_REQUIREMENT:_
Below are some records. Return exactly the lines from the one with "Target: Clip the" to the one with "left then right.", and nothing else.

Source data:
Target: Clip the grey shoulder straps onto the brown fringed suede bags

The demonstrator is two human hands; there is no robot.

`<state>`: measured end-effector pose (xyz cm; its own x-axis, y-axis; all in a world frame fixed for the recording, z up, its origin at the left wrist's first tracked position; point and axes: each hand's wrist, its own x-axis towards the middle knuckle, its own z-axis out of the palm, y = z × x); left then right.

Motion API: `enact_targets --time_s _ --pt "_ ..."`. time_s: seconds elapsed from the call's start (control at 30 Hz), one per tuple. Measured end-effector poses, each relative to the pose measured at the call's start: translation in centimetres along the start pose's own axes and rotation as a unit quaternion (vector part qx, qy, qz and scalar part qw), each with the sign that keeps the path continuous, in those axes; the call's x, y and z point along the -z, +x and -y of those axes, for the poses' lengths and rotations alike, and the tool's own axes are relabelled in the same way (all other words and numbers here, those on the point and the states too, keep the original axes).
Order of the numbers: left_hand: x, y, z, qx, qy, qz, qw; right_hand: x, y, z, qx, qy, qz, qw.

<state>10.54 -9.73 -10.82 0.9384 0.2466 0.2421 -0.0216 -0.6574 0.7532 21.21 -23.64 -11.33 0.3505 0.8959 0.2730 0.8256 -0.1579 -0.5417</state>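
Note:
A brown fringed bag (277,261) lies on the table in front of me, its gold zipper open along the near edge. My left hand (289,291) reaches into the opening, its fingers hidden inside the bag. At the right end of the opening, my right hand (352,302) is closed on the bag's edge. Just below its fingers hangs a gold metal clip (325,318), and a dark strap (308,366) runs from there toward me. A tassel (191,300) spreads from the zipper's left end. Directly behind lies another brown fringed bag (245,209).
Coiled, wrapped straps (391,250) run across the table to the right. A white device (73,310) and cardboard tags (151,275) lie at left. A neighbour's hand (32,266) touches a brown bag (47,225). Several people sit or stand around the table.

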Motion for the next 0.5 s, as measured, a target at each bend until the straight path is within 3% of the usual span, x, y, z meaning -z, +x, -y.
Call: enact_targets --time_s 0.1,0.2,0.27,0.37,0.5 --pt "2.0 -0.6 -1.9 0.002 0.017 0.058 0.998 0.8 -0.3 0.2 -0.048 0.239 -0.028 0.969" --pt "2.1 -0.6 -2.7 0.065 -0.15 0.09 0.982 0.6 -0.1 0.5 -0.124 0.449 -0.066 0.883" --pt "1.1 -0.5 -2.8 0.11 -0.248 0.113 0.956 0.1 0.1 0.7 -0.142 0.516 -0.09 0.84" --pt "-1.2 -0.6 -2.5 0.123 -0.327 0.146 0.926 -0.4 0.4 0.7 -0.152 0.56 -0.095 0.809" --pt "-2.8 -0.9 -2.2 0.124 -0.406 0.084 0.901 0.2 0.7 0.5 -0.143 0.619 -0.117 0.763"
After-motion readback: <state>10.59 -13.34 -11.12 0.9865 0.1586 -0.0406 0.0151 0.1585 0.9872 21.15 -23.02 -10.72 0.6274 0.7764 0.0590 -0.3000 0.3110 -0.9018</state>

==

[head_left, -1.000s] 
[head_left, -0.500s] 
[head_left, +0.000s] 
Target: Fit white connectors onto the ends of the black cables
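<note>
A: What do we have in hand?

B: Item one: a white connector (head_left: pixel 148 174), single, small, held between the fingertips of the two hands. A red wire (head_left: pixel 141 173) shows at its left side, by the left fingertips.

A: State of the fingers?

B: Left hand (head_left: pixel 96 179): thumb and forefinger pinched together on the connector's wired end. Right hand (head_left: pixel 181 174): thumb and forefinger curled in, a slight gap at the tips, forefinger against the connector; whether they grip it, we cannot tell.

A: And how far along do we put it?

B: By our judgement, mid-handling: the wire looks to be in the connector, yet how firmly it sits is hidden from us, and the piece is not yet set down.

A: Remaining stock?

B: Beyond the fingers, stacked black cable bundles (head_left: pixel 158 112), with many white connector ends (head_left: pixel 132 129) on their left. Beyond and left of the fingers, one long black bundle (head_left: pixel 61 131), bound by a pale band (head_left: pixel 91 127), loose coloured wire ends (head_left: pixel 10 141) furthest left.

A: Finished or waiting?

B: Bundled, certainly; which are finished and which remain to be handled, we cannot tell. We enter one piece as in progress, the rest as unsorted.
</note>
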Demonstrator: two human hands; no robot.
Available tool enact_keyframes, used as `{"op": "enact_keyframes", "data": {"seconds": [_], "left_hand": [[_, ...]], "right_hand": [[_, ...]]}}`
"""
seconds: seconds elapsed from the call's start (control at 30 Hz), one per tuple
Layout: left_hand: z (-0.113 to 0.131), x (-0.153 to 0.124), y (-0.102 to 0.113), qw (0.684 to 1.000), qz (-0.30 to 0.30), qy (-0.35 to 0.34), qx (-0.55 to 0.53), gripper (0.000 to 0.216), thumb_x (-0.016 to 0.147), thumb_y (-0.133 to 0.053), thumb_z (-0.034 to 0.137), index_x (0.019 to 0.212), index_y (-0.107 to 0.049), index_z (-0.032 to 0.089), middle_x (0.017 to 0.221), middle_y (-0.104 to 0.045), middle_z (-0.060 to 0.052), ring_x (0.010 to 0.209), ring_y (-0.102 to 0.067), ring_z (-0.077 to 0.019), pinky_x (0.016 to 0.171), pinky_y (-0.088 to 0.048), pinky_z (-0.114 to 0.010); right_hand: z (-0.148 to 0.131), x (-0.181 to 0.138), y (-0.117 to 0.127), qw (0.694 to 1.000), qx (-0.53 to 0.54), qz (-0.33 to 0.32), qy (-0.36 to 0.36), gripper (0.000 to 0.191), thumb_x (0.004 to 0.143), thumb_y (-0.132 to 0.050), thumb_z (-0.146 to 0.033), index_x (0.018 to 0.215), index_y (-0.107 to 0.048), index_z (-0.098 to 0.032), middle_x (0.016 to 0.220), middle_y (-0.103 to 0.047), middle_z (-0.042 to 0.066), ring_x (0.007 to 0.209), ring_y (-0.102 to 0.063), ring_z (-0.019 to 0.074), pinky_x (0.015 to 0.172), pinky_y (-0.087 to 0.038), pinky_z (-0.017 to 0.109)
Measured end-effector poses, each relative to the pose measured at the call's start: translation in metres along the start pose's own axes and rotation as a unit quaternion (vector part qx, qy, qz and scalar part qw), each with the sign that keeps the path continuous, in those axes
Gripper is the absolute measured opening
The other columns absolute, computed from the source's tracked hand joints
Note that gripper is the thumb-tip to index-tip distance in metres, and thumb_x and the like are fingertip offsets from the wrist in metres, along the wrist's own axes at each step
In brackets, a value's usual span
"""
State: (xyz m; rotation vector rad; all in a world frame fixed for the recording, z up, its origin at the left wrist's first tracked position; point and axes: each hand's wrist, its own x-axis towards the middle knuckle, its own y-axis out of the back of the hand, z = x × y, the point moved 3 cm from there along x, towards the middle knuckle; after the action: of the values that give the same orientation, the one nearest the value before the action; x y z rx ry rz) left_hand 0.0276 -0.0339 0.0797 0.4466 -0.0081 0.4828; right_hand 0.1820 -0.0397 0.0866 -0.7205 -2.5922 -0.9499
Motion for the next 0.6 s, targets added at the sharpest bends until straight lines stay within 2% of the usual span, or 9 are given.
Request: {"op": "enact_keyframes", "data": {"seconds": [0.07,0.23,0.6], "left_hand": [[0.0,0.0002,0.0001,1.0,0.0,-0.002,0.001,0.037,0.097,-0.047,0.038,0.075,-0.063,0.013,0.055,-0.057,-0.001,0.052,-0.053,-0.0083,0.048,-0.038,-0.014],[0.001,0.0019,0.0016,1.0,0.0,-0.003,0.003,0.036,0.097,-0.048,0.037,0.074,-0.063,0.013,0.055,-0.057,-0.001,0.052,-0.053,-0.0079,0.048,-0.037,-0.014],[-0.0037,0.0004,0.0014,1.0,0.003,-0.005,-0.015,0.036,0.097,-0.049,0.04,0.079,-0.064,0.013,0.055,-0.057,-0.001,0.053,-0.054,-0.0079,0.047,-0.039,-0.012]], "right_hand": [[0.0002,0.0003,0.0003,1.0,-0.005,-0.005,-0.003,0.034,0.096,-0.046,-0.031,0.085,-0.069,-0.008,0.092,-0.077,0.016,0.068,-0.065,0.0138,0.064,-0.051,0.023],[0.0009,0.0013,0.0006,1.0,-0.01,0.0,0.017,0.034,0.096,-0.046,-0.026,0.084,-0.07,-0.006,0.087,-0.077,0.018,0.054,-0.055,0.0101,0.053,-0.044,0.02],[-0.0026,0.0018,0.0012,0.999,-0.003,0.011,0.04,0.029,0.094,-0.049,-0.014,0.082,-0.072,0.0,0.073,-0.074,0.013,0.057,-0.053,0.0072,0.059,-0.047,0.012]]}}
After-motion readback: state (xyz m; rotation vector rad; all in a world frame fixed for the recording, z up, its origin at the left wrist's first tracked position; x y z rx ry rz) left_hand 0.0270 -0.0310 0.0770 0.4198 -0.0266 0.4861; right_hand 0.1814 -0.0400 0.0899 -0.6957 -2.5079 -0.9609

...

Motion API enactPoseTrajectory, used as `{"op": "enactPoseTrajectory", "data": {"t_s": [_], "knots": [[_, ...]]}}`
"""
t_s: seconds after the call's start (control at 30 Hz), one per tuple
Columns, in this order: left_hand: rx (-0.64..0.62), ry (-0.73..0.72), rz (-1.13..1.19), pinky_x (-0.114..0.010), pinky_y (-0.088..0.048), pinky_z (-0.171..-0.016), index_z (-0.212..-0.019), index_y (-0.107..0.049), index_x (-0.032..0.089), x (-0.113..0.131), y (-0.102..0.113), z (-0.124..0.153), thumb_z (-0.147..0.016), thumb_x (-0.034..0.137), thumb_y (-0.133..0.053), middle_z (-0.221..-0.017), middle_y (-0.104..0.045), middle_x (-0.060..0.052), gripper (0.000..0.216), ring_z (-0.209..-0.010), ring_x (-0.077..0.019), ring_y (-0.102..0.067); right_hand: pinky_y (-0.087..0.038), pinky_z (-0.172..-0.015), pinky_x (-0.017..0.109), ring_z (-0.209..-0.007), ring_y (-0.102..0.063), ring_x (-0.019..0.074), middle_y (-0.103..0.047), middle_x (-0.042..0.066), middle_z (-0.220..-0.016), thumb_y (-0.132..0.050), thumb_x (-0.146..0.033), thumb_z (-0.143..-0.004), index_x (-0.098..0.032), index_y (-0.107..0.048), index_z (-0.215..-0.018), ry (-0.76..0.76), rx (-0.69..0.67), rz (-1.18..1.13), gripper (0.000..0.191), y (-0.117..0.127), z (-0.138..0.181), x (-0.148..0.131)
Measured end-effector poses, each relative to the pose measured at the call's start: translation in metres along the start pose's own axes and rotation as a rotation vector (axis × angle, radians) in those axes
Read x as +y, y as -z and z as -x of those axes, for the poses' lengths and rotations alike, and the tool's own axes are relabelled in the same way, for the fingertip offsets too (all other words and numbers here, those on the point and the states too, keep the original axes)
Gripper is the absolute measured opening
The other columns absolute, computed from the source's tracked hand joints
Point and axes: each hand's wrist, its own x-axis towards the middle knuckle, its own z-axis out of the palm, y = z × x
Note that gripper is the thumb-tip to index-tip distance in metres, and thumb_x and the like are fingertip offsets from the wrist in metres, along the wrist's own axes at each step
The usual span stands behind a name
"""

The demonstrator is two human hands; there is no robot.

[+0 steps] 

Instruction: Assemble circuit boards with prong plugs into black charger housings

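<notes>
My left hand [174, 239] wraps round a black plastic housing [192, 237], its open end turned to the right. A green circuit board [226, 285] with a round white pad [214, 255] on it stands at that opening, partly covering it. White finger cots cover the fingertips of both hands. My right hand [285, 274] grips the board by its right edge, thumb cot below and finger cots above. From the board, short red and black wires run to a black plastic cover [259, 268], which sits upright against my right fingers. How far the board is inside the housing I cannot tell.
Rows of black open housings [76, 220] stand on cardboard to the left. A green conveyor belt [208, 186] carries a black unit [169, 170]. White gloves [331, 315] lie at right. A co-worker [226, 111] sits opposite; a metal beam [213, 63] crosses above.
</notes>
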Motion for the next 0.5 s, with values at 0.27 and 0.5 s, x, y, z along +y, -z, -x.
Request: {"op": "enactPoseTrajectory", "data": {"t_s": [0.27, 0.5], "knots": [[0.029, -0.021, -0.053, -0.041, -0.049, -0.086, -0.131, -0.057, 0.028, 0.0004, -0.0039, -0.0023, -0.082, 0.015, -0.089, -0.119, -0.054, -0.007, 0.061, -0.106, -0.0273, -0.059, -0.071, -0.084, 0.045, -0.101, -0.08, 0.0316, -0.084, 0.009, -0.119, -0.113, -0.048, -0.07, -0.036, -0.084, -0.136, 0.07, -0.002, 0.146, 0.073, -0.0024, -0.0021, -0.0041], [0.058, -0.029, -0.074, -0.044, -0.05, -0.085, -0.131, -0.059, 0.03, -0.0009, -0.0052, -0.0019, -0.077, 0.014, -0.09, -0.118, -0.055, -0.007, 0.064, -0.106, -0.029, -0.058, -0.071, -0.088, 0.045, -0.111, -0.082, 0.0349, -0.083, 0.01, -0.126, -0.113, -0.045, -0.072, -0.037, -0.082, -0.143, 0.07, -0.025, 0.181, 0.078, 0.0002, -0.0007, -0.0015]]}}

_REPLY:_
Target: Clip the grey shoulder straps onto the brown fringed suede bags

The demonstrator is two human hands; there is no robot.

`<state>`: measured end-effector pose (xyz cm; its own x-axis, y-axis; all in a world frame fixed for the recording, z up, its origin at the left wrist's first tracked position; point and axes: each hand's wrist, its own x-axis towards the middle knuckle, its own z-axis out of the palm, y = z × x); left then right.

What came before makes up the full response.